Copy the data exactly from the line that contains "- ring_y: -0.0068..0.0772" through the line that contains "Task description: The", keeping both end lines and leaving out everything else.

*DATA FOR REVIEW*
-- Opening Marker --

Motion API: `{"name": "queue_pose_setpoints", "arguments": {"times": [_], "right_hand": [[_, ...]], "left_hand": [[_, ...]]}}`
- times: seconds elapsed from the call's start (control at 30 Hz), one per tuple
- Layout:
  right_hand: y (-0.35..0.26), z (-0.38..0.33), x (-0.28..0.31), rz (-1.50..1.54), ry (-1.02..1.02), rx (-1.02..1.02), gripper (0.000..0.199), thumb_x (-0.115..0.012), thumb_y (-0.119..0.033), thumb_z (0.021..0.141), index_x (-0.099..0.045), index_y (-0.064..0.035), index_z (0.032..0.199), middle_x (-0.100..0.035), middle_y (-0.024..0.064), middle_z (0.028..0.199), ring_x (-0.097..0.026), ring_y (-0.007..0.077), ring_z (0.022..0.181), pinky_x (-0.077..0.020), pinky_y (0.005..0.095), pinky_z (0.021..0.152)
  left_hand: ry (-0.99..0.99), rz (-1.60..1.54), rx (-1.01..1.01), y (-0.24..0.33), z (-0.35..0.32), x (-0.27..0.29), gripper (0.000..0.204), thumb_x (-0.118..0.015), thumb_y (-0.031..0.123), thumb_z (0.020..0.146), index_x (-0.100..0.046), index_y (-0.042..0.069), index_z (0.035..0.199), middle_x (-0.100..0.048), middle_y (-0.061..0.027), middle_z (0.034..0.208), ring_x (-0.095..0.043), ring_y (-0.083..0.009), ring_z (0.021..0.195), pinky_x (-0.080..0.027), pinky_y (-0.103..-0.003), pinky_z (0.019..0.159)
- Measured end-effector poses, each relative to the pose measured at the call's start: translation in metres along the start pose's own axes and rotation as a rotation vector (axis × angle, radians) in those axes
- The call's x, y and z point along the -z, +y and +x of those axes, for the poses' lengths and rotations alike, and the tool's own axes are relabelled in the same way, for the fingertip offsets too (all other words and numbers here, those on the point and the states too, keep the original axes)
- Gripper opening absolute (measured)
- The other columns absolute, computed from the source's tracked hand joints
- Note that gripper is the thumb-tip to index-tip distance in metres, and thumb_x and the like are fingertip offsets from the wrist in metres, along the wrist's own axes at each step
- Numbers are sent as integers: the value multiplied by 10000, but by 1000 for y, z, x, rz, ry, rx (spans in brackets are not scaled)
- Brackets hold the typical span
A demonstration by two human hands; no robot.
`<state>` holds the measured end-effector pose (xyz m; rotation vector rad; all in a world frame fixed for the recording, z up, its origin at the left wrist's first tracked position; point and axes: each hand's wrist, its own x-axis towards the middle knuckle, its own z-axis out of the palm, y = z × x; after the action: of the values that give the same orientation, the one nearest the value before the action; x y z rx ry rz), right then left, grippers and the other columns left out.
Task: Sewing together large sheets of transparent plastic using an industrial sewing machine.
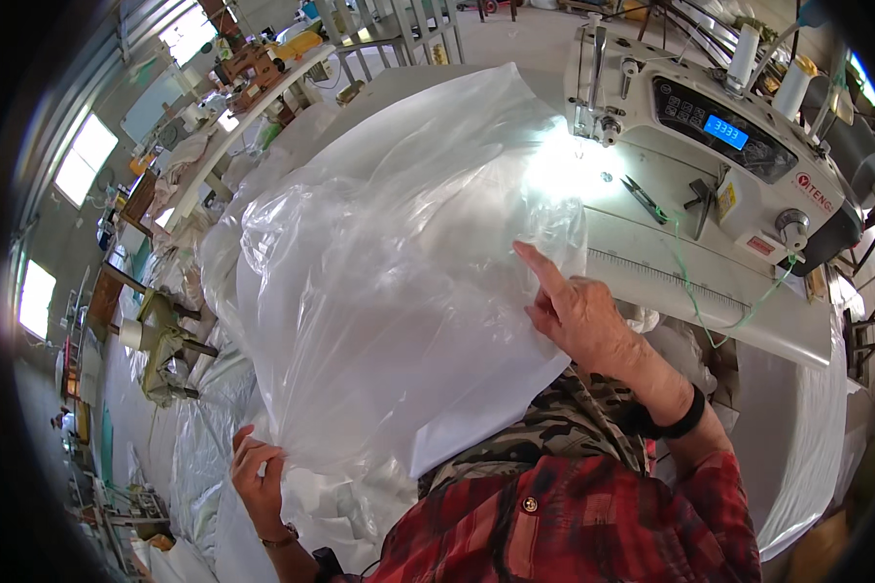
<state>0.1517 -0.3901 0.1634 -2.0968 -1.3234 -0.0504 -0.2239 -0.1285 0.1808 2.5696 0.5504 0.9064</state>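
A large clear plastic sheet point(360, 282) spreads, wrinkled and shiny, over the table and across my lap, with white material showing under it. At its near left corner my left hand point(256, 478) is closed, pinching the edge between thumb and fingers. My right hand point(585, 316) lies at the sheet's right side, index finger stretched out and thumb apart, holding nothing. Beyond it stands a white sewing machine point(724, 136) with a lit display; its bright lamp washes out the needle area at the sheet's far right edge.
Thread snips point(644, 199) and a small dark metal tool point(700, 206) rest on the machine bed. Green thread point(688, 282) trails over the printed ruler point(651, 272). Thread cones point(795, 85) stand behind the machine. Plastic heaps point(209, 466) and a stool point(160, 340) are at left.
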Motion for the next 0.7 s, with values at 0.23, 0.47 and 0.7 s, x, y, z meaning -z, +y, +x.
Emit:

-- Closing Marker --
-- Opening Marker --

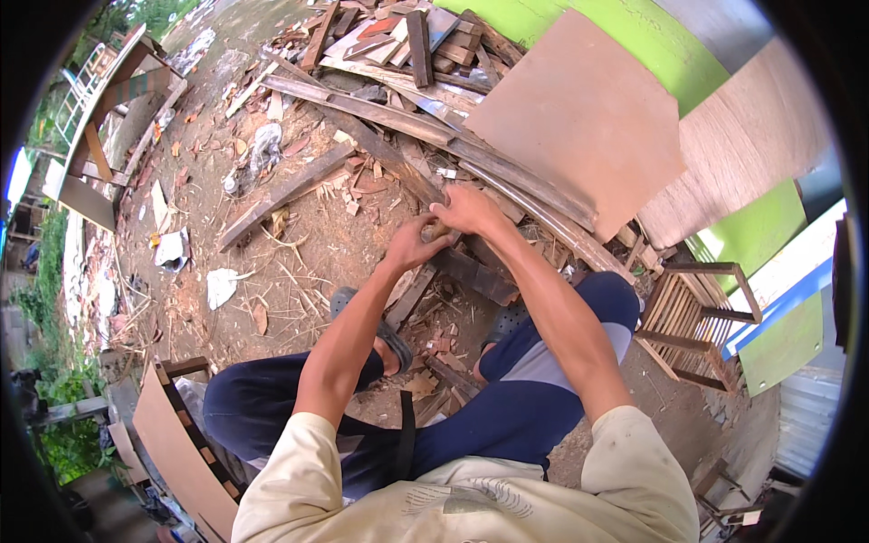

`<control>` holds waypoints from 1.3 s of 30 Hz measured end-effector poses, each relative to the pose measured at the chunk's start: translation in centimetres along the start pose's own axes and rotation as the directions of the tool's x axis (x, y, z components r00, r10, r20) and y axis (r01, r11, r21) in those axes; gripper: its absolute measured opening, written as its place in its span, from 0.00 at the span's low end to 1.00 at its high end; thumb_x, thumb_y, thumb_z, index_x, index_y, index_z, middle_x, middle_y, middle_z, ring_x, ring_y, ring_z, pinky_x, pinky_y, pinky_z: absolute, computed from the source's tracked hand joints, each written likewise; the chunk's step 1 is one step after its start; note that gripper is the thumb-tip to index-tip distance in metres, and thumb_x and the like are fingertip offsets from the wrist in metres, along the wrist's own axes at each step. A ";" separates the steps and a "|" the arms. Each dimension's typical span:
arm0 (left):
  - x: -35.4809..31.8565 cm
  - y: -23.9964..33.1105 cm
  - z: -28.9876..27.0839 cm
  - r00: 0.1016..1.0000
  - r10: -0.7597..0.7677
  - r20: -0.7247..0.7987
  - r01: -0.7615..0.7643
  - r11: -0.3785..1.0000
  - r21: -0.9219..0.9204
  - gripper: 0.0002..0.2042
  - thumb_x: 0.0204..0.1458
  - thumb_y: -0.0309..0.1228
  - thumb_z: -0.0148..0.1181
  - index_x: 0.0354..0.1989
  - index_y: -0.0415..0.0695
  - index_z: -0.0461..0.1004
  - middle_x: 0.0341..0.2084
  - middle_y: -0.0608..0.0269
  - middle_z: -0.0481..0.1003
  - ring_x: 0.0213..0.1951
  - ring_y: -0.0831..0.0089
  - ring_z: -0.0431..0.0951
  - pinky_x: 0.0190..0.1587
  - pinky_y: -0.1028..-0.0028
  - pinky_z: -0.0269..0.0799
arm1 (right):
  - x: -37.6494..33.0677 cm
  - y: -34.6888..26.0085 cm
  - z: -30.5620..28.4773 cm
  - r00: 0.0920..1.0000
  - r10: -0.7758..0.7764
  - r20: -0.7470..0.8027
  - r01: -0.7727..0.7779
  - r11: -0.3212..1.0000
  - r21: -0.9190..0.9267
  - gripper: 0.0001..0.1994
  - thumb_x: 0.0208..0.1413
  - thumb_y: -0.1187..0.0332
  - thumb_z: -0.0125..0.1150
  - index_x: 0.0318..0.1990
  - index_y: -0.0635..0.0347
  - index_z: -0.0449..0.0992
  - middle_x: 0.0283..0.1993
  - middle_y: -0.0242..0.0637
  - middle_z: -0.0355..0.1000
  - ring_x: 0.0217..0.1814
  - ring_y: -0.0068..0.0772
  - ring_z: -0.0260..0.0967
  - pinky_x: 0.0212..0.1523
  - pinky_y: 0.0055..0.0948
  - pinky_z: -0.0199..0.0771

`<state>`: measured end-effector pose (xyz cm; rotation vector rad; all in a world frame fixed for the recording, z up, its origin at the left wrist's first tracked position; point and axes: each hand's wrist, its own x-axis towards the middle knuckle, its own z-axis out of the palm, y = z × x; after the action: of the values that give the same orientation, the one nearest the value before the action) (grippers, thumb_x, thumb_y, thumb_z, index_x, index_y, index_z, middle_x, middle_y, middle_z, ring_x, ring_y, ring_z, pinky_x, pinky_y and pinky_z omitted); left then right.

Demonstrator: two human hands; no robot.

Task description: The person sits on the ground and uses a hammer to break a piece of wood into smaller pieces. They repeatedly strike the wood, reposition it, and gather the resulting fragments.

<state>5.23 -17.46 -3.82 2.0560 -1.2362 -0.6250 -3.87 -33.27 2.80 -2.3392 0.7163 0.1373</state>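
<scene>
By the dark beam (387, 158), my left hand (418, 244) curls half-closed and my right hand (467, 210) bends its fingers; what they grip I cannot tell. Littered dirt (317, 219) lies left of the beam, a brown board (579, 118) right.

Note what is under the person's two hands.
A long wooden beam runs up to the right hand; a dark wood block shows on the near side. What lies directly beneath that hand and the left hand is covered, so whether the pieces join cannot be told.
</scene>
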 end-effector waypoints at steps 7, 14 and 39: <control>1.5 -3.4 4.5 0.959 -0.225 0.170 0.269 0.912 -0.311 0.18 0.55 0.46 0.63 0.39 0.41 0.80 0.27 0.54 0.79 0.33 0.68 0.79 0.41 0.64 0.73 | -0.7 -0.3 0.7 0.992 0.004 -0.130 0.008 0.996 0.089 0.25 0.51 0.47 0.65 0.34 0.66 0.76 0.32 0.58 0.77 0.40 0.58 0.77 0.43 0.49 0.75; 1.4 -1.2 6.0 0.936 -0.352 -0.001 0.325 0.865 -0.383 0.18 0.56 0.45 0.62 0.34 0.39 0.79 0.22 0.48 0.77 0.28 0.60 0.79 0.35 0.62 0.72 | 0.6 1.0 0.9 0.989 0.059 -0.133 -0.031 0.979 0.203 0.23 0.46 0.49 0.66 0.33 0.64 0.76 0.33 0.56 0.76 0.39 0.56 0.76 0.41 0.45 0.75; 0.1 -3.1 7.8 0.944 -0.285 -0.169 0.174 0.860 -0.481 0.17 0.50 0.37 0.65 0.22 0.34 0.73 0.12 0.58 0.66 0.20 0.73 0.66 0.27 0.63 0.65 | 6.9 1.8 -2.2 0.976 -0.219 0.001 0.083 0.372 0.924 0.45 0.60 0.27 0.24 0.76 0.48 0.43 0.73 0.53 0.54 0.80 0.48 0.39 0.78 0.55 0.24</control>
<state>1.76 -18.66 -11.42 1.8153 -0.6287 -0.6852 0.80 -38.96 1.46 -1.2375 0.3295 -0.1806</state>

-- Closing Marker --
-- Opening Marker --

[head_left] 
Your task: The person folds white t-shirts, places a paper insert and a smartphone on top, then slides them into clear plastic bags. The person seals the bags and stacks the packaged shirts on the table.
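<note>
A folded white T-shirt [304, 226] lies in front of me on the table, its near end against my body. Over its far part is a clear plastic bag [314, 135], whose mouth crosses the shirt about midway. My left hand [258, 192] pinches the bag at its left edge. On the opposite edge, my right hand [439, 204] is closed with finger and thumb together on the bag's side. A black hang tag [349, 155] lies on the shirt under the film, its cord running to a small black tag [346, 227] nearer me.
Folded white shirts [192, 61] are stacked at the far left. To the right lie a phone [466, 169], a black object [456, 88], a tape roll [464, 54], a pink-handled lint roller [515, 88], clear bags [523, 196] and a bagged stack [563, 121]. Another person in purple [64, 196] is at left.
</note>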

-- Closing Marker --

*RESULT OF THIS TASK*
  - ring_y: -0.0068..0.0772
  - ring_z: -0.0260..0.0967
  - pinky_x: 0.0212..0.1523
  - pinky_y: 0.0055..0.0948
  - pinky_z: -0.0199..0.0771

`<state>`: measured end-effector pose (xyz cm; rotation vector rad; all in a world frame fixed for the recording, z up, its origin at the left wrist's first tracked position; point and axes: each hand's wrist, its own x-axis towards the middle knuckle, its own z-axis out of the palm, y = z × x; after the action: of the values that give the same orientation, the one nearest the value before the action) (grippers, thumb_x, thumb_y, thumb_z, index_x, index_y, index_z, middle_x, middle_y, middle_z, ring_x, ring_y, ring_z, pinky_x, pinky_y and pinky_z omitted); left then right.

Demonstrator: two human hands; no robot.

Task description: The person sits on the ground and uses a hammer to break a piece of wood into smaller pieces. They repeatedly strike the wood, reposition it, and gather the resulting fragments.

That is the complete answer to the exercise.